Q: Why didn't the man give money to the homeless person on the sidewalk? A: Because he thought that he was faking it. Two days later the homeless person died in an alleyway from starvation. Nobody was there to witness it, and the body was never found.

What do you call a kid with no arms, no legs, and an eyepatch? Names.

Your mother is so fat she has trouble finding clothes in her size.

What's the difference between a Jew and a pizza? One is a human being belonging to a particular religious minority and the other is a delicious Italian food favoured by English speaking western cultures. The problem with this anti-joke is that the facts are not correct, pizza was originally invented and China; however,it looked quite different then what might be considered pizza by our standards, when pizza was brought to Italy it was improved to make what we now consider pizza in modern times. While some people may consider pizza an Italian food, this would be failing to give credit to the Chinese who invented it.

How many Jews can you fit in a Car? 2 in the front seat 3 in the back seat 5 in the trunk and a couple thousand in the Ashtray -WSS Gaming

HIIIIIIIIIIIIIIIIIIIIIIIIIIIIIIIIIIIIIIIIIIIIIIIIIIIIIIIIIIIIIIIIIIIIIIIIIIIIIIIIIIIIIIIIIIIIIIIIIIIIIIIIIIIIIIIIIIIIIIIIIIIIIIIIIIIIIIIIIIIIIIIIIIIIIIIIIIIIIIIIIIIIIIIIIIIIIIIIIIIIIIIIIIIIIIIIIIIIIIIIIIIIIIIIIIIIIIIIIIIIIII KATE WAS HEREEEEEEEEEEEEEEE

a sabertooth walks into a club. the caveman set his trap perfectly.

life is like a box of chocolates... it doesnt last long for fat peopl

roses are red, violets are blue, niggers are black and so is my poo

What did the alcoholic say to the blind man? Nothing. But he beat his wife and kids savagely.

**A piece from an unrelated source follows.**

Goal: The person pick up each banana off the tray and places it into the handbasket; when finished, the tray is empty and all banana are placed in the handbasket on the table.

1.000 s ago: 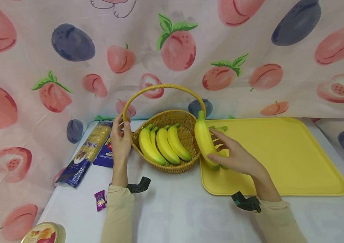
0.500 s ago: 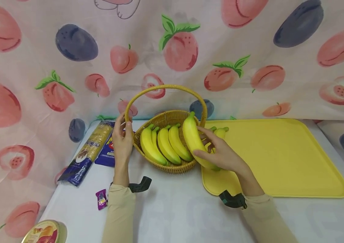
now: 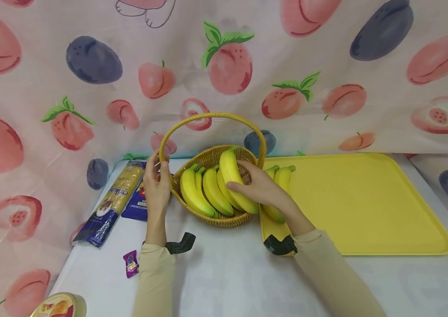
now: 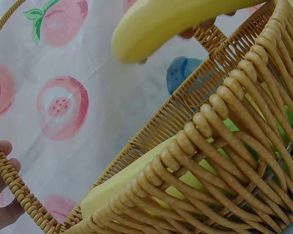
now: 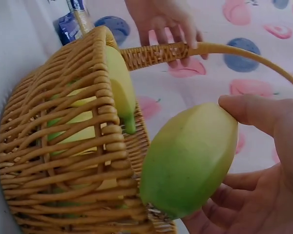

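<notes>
The single yellow banana with a green tip [image 3: 236,182] sits in the right hand [image 3: 261,187], held over the right half of the round woven wicker basket [image 3: 244,215], above the bunch of yellow bananas [image 3: 204,191] that lies inside. The thumb lies along its near side and the fingers curl behind it, a grip the right wrist view shows closely. Whether the banana already touches the bunch is hard to tell. The right forearm, in a beige sleeve [image 3: 327,273], reaches in low from the right across the corner of the flat yellow plastic tray [image 3: 366,198], where more yellow-green bananas [image 3: 281,180] lie at the left edge. The left hand [image 3: 156,182] stands upright, fingers curled round the base of the basket's arched handle [image 3: 212,116]. Left of it lie a long biscuit packet [image 3: 113,200] and a small purple sweet wrapper [image 3: 130,263].
</notes>
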Demonstrator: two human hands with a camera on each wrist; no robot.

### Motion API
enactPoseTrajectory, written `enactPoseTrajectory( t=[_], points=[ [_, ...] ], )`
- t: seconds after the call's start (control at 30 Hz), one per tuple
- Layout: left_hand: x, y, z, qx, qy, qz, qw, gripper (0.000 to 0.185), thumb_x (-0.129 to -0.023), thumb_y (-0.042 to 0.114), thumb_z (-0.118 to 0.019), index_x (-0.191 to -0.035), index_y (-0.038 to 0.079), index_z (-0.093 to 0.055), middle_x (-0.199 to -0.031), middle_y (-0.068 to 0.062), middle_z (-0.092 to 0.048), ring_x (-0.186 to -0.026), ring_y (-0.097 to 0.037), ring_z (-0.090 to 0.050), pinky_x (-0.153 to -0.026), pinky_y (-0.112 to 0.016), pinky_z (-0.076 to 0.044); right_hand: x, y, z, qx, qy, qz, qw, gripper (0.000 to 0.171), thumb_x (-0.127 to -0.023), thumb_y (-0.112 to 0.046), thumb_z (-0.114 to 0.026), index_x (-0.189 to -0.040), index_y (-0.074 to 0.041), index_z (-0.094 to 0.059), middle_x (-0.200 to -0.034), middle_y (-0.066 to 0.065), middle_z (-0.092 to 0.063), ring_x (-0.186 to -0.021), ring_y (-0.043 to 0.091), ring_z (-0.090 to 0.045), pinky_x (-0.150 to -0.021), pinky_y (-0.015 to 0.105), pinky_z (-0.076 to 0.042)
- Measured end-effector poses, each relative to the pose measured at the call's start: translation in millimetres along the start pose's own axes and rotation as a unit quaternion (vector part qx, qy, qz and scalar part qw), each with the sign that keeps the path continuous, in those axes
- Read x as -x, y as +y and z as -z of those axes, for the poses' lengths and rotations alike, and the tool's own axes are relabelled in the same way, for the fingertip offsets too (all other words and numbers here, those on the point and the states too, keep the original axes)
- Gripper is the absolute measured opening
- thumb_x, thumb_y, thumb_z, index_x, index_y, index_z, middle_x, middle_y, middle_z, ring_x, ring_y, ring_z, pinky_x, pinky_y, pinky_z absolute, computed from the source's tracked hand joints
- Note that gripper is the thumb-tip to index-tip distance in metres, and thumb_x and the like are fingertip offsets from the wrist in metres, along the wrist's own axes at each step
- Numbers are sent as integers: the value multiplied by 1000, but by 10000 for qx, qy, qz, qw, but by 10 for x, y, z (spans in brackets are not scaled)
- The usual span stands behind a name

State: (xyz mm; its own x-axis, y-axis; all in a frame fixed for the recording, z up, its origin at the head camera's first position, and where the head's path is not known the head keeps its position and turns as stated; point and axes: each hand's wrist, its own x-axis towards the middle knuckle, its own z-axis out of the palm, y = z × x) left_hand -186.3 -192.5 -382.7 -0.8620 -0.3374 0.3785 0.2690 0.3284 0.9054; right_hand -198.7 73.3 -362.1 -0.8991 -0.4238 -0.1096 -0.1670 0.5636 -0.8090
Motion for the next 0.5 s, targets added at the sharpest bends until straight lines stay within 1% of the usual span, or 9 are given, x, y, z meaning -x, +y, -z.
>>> enactPoseTrajectory(
  t=[0.13,0.2,0.23,0.27,0.33,0.37,0.43,0.47,0.5],
  points=[
    [3,15,5,51,-39,-25,10000,36,-99,22,-46,-135,19,-49,-127,-10,-57,-122,-20,-54,-95,-35,-46,-159,-42,-25,304,-211,-34,9993,82,-86,-51,-61,-147,-9,-29,-117,7,-57,-96,20,-58,-80,33,-49],
    [20,99,17,84,-79,28,9999,37,-100,18,-46,-136,14,-48,-128,-14,-56,-122,-22,-54,-94,-33,-45,-236,-50,-51,453,-286,-70,9985,82,-85,-53,-61,-147,-9,-30,-117,7,-58,-96,20,-58,-82,34,-48],
    [23,101,19,84,-68,11,9999,36,-100,19,-46,-136,15,-49,-128,-15,-56,-122,-22,-54,-93,-30,-45,-275,-50,-67,524,-319,-83,9981,82,-85,-54,-60,-147,-9,-30,-116,7,-58,-96,20,-58,-82,34,-48],
    [36,150,24,98,-82,14,9999,37,-100,17,-46,-136,13,-48,-127,-17,-56,-122,-23,-54,-92,-27,-45,-314,-55,-88,600,-352,-93,9975,82,-85,-54,-60,-147,-8,-31,-116,8,-59,-97,21,-58,-84,34,-48],
    [38,178,29,124,-98,42,9999,37,-99,15,-46,-136,10,-48,-128,-20,-55,-122,-25,-53,-91,-26,-44,-384,-74,-132,727,-431,-84,9964,81,-85,-53,-60,-146,-7,-32,-115,9,-60,-99,21,-58,-86,35,-48],
    [36,176,27,94,-97,34,9999,37,-99,14,-46,-136,9,-48,-128,-21,-55,-122,-26,-53,-91,-26,-45,-417,-82,-158,769,-466,-74,9959,81,-85,-52,-60,-146,-6,-33,-114,9,-61,-99,21,-58,-85,35,-48],
    [19,96,16,64,-71,-19,10000,37,-99,18,-46,-136,13,-48,-128,-18,-56,-122,-24,-54,-91,-26,-45,-476,-99,-208,862,-553,-27,9947,79,-85,-51,-61,-144,-5,-36,-111,10,-63,-97,21,-60,-84,34,-49],
    [17,97,12,40,-81,3,10000,37,-100,17,-46,-136,12,-48,-128,-18,-55,-122,-25,-54,-92,-29,-45,-500,-114,-230,916,-598,-22,9940,77,-85,-50,-61,-143,-5,-37,-110,10,-64,-96,20,-60,-84,33,-49],
    [6,49,6,26,-64,-4,10000,37,-100,19,-46,-136,15,-48,-128,-16,-55,-122,-23,-54,-94,-31,-45,-520,-127,-245,953,-647,-22,9933,77,-85,-50,-61,-143,-5,-38,-107,10,-65,-94,20,-61,-83,33,-49]
  ],
)
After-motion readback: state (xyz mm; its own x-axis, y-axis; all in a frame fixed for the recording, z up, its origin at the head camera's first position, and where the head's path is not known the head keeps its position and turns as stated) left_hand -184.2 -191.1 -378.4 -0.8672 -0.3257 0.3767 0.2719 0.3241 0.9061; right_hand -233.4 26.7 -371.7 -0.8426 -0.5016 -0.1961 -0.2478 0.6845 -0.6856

Knock, Knock. Who's there? Milkman. Milkman who? I've been coming here for 14 years and you don't even know my name? I helped take your mother to the hospital for crying out loud! I held you in my arms as a baby! And you don't even have the decency to remember MY NAME?! I'm sorry I don't live in a house that allows milk and other groceries to be delivered, I'm sorry that I wasn't born into a nice family with a nice home! I'm sorry that I have had to come here EVERY WEEK FOR FOURTEEN YEARS and you can't even remember my NAME! My name! I left my family for christmas one year to go pick up that elmo doll for you when you were a kid! I saved you from that burning treehouse! I helped you with you're 3rd grade science fair project and you won! YOU WON! We took a picture together that i have kept in my wallet. And i proudly say here's me and timmy. ME AND TIMMY! TIMMY! But no...you don't need to know my name. Well good day sir. You shan't see me again.

Hey do you know who is in the yard? Not the boys, they all died in a horrific fire last Christmas.

a black guy hates chicken.

What's another name for asexual reproduction? Parthenogenesis.

Roses are red. Violets are blue. I have PTSD. Time to kill myself.

What do you call a vehicle has 56 wheels? Anything you want, because it hasn't been invented yet.

Do you have to be so, you know... Open about what we are gonna do and stuff? I mean I know some people here, and you are a married man and you know.

What did the ocean say to the other ocean? Nothing, they just waved

How are baseball and the holocaust similar? They're both games, except for the holocaust

What do you call a blond reading a book? A blond reading a book.

10inch nice

-what does burglars afraid of? -cancer.

Whats the difference between obama and Michael Jackson? Michael Jackson Is dead

why did the black man rape the little girl? no reason, its just a part of life. oh well

Anti Joke

What are Antijokes? Anti Jokes (or Anti Humor) is a type of comedy in which the uses is set up to expect a typical joke setup however the joke ends with such anticlimax that it becomes funny in its own right. The lack of punchline is the punchline.

Our Updated iOS App!

We've just released huge update to the iOS app! Now, access all your favorite text and photo sites like Anti-Joke, DIYLOL! A few things didn't make the original cut (like comments) but they'll be back soon. Best of all, the app is now FREE! Get it here.

The Anti Joke Book


NEW ANTI-JOKE BOOK!  Now that we've resolved the printing issues with our publisher, check out the BRAND SPANKING NEW Anti-Joke Book!